_REQUIRED ACTION_: Look below for the lines from the one with "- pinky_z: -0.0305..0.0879" to the one with "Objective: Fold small", and copy exactly those lines, both ends included.

_DATA SEGMENT_:
================================
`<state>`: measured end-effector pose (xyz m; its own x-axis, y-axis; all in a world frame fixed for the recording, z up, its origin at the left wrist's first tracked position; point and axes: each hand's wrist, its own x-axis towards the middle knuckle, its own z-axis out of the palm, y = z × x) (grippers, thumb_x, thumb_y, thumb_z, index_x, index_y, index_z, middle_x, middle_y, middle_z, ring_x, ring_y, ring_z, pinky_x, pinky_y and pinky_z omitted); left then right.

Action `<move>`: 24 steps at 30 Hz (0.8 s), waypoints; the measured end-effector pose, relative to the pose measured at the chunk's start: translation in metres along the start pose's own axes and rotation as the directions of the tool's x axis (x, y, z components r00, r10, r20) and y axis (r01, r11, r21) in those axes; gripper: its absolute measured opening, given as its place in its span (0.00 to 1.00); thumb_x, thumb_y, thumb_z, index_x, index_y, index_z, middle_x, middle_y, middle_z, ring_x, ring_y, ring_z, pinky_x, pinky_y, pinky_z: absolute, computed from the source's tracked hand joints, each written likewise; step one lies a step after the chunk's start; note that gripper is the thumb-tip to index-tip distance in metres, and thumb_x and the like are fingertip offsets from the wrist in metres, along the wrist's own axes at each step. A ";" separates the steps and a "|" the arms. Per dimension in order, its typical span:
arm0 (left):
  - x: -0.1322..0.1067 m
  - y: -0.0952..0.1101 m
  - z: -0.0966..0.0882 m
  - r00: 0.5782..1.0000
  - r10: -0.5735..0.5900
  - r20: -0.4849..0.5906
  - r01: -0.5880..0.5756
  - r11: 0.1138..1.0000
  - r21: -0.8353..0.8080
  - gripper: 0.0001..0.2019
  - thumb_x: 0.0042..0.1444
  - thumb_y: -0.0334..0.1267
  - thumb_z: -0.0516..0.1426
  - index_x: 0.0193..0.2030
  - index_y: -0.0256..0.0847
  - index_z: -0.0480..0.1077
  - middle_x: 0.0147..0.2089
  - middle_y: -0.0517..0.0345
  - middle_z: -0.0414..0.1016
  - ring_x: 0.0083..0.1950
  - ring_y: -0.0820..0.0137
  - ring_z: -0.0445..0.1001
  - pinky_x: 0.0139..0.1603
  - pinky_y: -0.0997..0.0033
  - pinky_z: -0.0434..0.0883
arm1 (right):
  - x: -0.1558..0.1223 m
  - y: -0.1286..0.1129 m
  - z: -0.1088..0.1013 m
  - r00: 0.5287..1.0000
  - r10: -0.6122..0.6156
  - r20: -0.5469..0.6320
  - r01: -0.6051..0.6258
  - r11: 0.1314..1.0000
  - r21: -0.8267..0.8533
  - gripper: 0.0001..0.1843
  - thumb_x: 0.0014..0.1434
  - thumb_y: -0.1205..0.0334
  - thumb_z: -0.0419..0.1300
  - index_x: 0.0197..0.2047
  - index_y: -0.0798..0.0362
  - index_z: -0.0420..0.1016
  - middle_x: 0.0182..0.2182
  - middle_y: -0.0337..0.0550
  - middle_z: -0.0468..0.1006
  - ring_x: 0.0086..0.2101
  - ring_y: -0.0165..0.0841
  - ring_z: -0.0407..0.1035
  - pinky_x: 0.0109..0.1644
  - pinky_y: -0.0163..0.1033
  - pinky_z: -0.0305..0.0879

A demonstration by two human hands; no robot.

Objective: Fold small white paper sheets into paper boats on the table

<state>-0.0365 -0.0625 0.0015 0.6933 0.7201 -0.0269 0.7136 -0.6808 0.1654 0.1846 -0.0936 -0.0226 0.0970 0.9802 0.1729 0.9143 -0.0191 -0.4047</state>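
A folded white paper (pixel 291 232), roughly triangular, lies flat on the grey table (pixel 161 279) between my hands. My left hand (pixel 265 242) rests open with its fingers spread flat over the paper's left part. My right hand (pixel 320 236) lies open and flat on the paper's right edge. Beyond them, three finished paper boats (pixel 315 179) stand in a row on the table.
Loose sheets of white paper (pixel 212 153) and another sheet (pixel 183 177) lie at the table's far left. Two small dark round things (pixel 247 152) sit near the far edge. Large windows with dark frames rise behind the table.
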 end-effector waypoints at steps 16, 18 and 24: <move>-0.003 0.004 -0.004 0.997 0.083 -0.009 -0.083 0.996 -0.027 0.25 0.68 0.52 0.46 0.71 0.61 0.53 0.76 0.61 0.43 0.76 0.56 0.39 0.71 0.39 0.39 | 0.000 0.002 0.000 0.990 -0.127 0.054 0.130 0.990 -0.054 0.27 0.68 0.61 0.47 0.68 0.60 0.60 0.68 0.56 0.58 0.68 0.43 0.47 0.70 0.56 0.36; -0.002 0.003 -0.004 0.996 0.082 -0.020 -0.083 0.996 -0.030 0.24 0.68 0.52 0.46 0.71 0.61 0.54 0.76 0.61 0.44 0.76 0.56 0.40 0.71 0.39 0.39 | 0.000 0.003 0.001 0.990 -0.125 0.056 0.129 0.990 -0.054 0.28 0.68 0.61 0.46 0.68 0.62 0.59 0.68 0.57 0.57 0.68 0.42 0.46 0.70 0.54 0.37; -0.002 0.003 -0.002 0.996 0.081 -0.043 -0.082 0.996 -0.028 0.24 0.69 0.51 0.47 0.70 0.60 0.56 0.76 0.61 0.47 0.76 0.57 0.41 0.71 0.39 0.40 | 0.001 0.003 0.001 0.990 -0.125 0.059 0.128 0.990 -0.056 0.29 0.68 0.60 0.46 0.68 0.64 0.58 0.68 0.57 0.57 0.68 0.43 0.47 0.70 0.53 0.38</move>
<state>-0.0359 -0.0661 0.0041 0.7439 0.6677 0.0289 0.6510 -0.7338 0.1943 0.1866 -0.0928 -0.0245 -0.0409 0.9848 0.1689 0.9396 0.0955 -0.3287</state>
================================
_SOLVED PROBLEM_:
  - pinky_z: -0.0305..0.0879

A demonstration by two human hands; no robot.

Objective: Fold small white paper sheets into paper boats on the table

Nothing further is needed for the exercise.